_DATASET CONTENT_
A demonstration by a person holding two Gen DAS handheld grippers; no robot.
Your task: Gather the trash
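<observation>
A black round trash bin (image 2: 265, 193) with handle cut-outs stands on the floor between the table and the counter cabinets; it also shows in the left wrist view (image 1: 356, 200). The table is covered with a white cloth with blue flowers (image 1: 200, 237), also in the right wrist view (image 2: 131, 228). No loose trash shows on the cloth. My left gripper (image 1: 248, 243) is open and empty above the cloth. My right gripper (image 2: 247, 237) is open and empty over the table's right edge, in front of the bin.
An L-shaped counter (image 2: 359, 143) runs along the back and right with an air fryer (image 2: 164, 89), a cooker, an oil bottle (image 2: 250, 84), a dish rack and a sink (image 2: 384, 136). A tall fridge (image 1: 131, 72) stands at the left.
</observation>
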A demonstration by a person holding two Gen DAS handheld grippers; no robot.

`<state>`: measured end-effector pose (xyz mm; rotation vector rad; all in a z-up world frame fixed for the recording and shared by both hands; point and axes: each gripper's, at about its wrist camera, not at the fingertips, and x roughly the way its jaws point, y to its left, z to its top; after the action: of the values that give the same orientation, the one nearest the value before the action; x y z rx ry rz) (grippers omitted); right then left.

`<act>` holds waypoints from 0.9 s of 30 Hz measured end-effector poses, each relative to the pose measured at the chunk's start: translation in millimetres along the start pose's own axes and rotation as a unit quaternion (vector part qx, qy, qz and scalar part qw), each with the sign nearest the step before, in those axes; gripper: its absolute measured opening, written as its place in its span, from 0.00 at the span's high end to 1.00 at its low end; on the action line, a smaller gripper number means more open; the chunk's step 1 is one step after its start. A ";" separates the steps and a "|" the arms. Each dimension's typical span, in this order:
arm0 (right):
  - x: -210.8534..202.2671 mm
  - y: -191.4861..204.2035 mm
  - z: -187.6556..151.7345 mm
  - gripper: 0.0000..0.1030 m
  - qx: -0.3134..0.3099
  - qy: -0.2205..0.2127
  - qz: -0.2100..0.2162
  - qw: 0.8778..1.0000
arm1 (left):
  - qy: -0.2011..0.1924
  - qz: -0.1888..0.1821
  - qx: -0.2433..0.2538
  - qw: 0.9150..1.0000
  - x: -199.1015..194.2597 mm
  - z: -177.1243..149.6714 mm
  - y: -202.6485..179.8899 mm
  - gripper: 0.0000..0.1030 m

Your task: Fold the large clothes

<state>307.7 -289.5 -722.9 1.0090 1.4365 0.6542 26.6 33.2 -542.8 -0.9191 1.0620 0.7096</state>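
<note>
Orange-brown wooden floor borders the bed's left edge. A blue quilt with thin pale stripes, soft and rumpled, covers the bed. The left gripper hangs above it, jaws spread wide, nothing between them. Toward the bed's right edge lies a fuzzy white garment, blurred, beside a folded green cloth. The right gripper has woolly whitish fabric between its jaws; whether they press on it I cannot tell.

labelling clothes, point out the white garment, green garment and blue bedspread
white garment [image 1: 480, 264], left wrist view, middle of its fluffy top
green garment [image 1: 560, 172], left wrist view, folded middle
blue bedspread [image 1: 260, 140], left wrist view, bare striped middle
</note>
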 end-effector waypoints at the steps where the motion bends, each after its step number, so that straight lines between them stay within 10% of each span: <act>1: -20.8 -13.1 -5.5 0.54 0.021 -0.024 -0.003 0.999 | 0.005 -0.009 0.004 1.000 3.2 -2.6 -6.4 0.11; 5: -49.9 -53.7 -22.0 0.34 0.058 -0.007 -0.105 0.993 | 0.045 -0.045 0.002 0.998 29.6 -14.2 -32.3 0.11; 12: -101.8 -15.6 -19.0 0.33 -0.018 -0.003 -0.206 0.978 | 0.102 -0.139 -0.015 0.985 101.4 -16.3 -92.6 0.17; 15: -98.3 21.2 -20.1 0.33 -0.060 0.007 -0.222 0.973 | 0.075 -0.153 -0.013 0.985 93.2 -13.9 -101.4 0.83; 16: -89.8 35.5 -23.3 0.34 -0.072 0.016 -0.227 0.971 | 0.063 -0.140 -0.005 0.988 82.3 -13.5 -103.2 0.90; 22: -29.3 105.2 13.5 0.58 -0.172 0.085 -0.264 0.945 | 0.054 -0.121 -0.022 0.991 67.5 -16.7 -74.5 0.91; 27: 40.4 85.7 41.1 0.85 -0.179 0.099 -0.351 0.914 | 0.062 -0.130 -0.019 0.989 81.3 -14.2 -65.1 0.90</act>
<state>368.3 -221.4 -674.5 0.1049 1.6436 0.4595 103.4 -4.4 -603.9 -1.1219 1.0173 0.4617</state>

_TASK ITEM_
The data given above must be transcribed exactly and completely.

_EXERCISE RESULT_
A demonstration by a person holding two Gen DAS handheld grippers; no robot.
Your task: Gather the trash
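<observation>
A black round trash bin (image 2: 265, 193) with handle cut-outs stands on the floor between the table and the counter cabinets; it also shows in the left wrist view (image 1: 356, 200). The table is covered with a white cloth with blue flowers (image 1: 200, 237), also in the right wrist view (image 2: 131, 228). No loose trash shows on the cloth. My left gripper (image 1: 248, 243) is open and empty above the cloth. My right gripper (image 2: 247, 237) is open and empty over the table's right edge, in front of the bin.
An L-shaped counter (image 2: 359, 143) runs along the back and right with an air fryer (image 2: 164, 89), a cooker, an oil bottle (image 2: 250, 84), a dish rack and a sink (image 2: 384, 136). A tall fridge (image 1: 131, 72) stands at the left.
</observation>
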A demonstration by a person holding two Gen DAS handheld grippers; no robot.

`<state>`: measured end-effector pose (xyz mm; rotation vector rad; all in a z-up world frame fixed for the recording and shared by both hands; point and axes: each gripper's, at about its wrist camera, not at the fingertips, and x roughly the way its jaws point, y to its left, z to its top; after the action: of the values that give the same orientation, the one nearest the value before the action; x y z rx ry rz) (grippers omitted); right then left.

`<act>` holds waypoints from 0.9 s of 30 Hz measured end-effector poses, each relative to the pose measured at the chunk's start: translation in millimetres along the start pose's own axes and rotation as a unit quaternion (vector part qx, qy, qz and scalar part qw), each with the sign nearest the step before, in those axes; gripper: its absolute measured opening, written as its place in its span, from 0.00 at the span's high end to 1.00 at its low end; on the action line, a smaller gripper number means more open; the chunk's step 1 is one step after its start. A ";" separates the steps and a "|" the arms. Each dimension's typical span, in this order:
arm0 (right):
  - x: -210.8534..202.2671 mm
  - y: -191.4861..204.2035 mm
  - z: -187.6556..151.7345 mm
  - gripper: 0.0000..0.1030 m
  - qx: -0.3134..0.3099
  - qy: -0.2205..0.2127
  - qz: -0.2100..0.2162
  - qw: 0.8778..1.0000
arm1 (left):
  - qy: -0.2011..0.1924
  - qz: -0.1888..0.1821
  - qx: -0.2433..0.2538
  - qw: 0.9150..1.0000
  - x: -199.1015..194.2597 mm
  - z: -177.1243..149.6714 mm
  - y: -202.6485..179.8899 mm
  - gripper: 0.0000..0.1030 m

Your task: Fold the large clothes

<state>307.7 -289.5 -722.9 1.0090 1.4365 0.6542 26.6 33.2 -542.8 -0.9191 1.0620 0.7096</state>
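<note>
Orange-brown wooden floor borders the bed's left edge. A blue quilt with thin pale stripes, soft and rumpled, covers the bed. The left gripper hangs above it, jaws spread wide, nothing between them. Toward the bed's right edge lies a fuzzy white garment, blurred, beside a folded green cloth. The right gripper has woolly whitish fabric between its jaws; whether they press on it I cannot tell.

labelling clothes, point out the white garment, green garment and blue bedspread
white garment [image 1: 480, 264], left wrist view, middle of its fluffy top
green garment [image 1: 560, 172], left wrist view, folded middle
blue bedspread [image 1: 260, 140], left wrist view, bare striped middle
</note>
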 end-effector waypoints at the steps where the motion bends, each after its step number, so that straight lines between them stay within 10% of each span: <act>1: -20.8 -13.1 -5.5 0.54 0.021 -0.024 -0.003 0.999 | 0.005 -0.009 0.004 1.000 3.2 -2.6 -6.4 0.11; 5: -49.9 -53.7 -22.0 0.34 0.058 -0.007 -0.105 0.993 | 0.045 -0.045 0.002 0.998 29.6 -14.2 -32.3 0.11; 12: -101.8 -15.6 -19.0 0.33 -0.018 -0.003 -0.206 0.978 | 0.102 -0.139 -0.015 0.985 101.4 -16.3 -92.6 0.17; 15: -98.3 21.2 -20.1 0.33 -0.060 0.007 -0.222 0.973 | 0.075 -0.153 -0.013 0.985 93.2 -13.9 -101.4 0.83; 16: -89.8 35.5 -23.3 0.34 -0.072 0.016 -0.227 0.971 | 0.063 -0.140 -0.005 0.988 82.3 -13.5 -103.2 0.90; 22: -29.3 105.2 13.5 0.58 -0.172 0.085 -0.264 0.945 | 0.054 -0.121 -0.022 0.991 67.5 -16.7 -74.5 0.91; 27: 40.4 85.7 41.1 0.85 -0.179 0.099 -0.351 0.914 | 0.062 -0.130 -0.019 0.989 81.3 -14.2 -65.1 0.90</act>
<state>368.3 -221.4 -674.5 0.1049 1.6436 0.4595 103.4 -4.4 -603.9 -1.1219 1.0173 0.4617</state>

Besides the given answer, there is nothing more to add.